NEC、TV大阪と地上波ライブ配信に成功

 NECは、テレビ大阪㈱と共に、去る8月5日(土)に放送された『なにわ淀川花火大会生中継2023』の地上波放送のライブ配信の実証実験を行った。同実証には、地上波放送のライブ配信の効率的な運用を実現するNECの『地上波ライブ配信エンコーダソリューション』を活用した。 テレビ大阪では、生放送番組をライブ配信するのは今回が初めての試みとなった。
 地上波放送のライブ配信を行う際には、CM枠に関する対応や、権利処理に問題が残る番組への『フタ被せ処理』等が必要になる。放送局ではこうした様々な処理についてできる限り簡便かつ自動的に処理し、運用効率向上を実現する仕組みが求められている。今回運用したNECの『地上波ライブ配信エンコーダソリューション』は、テレビ放送信号のHD-SDI信号のアンシラリ領域に重畳するARIBアンシラリデータを直接処理し、マスター送出システムや配信プラットフォームとの連携を1台のエンコーダで可能にするもの。
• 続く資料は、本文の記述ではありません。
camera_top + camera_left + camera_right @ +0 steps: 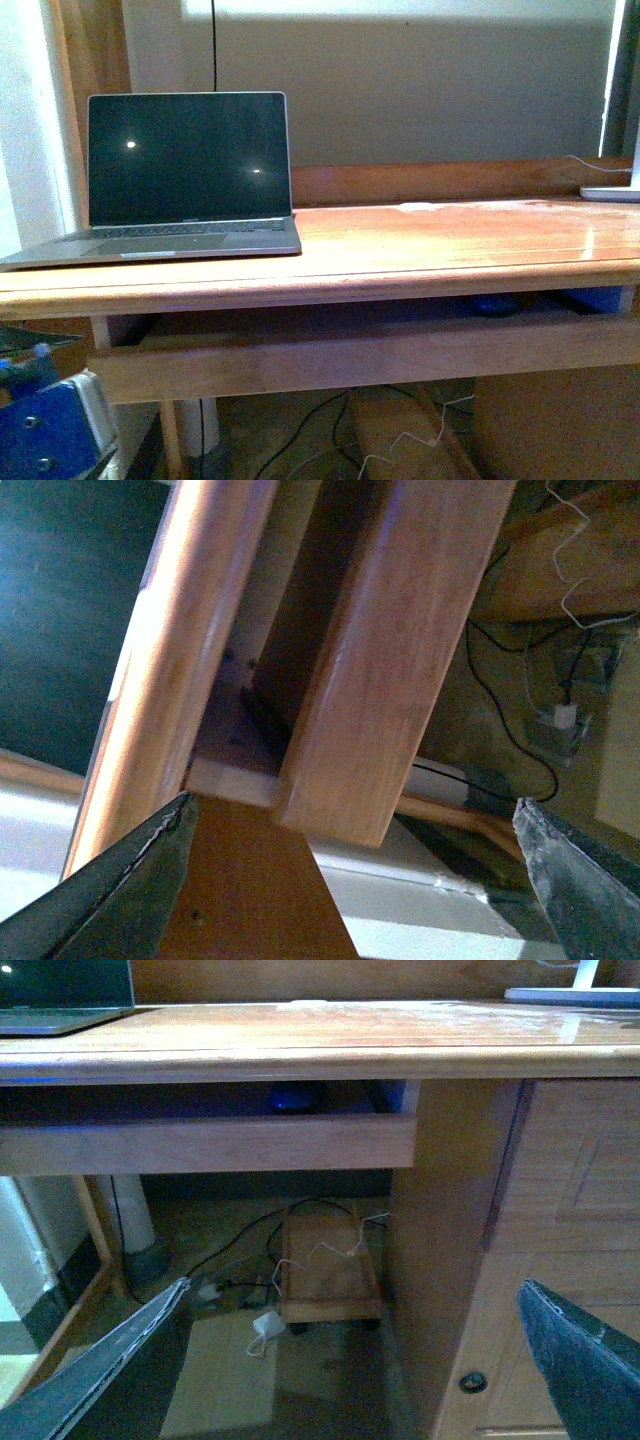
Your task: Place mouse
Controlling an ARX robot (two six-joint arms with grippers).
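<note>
A small dark domed mouse lies in the shadowed gap on the pull-out shelf under the wooden desk top. It also shows in the right wrist view, half hidden behind the shelf's front board. My right gripper is open and empty, low in front of the desk, well short of the mouse. My left gripper is open and empty, close below the desk's left front edge. The mouse is out of sight in the left wrist view.
An open laptop stands at the desk's left. A small white object lies at the back middle, a white device at the far right. Cables and a small wooden trolley lie on the floor. A cabinet closes the right side.
</note>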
これにより、既存の放送設備への影響を最小限に抑えつつ、ライブ配信の運用効率化を実現した。
 『地上波ライブ配信エンコーダソリューション』の特長は次の通り。
①システム構成の効率化:従来は、SCTE104信号をHD-SDI信号のアンシラリ領域に重畳するSCTEインサータや音声ダウンミックス装置などの複数の放送機器が必要だったが、同エンコーダ1台で配信プラットフォームと連携し、システム構成を効率化する。配信プラットフォームで幅広く採用されているCM挿入タイミングを通知する規格 SCTE-3準拠しており、トリガやステータスの通知に利用されているネットキュー信号と連携した送出が可能となる。
②CMの差し替え運用を自動化:エンコーダはネットキュー信号に連携し、フレーム精度でのCM枠の自動フタ被せ処理を行うとともに、配信プラットフォームに対してCM差し替えに必要な情報をSCTE-35信号で通知する。SCTE-35へ設定するパラメータはエンコーダのGUIもしくはWEB-APIで設定可能となっている。エンコーダのネットキュー信号処理は放送局の要件に合わせて柔軟に対応でき、番組の差し替えなど、運用を拡張することが可能となる。
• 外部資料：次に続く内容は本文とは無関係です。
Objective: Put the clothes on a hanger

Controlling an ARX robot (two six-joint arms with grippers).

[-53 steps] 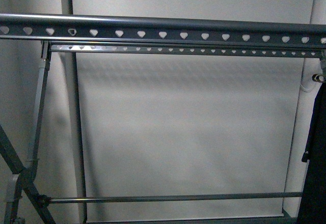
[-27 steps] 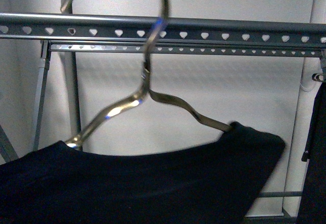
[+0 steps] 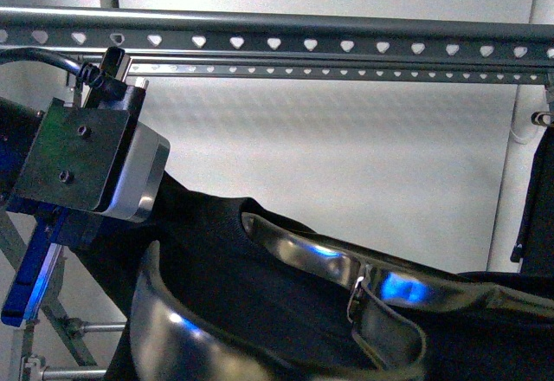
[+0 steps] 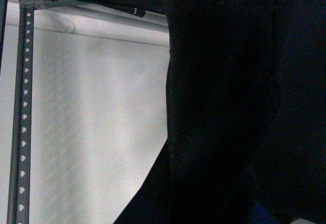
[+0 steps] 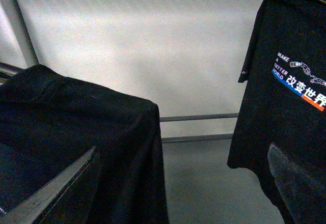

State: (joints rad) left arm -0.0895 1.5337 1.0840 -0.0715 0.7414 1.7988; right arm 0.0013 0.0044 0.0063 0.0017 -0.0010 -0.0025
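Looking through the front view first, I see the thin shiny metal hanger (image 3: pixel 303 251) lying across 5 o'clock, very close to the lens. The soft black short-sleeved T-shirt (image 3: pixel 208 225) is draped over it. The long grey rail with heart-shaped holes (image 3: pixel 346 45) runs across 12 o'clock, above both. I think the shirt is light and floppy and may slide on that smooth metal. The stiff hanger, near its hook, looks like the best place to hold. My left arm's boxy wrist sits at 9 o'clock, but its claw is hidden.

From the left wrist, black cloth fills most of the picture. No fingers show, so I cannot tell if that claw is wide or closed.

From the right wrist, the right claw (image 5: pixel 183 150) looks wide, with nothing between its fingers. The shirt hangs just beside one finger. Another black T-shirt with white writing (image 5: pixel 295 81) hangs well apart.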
③音声モードの自動検知によるダウンミックス処理:テレビ放送信号の ARIBアンシラリデータの音声モードを自動検知し、インターネット配信形式に合わせてダウンミックス処理を行う。
 NECは、今後も『地上波ライブ配信エンコーダソリューション』などの活用により、テレビ大阪をはじめとする放送局のネット配信サービスの充実に貢献していく意向である。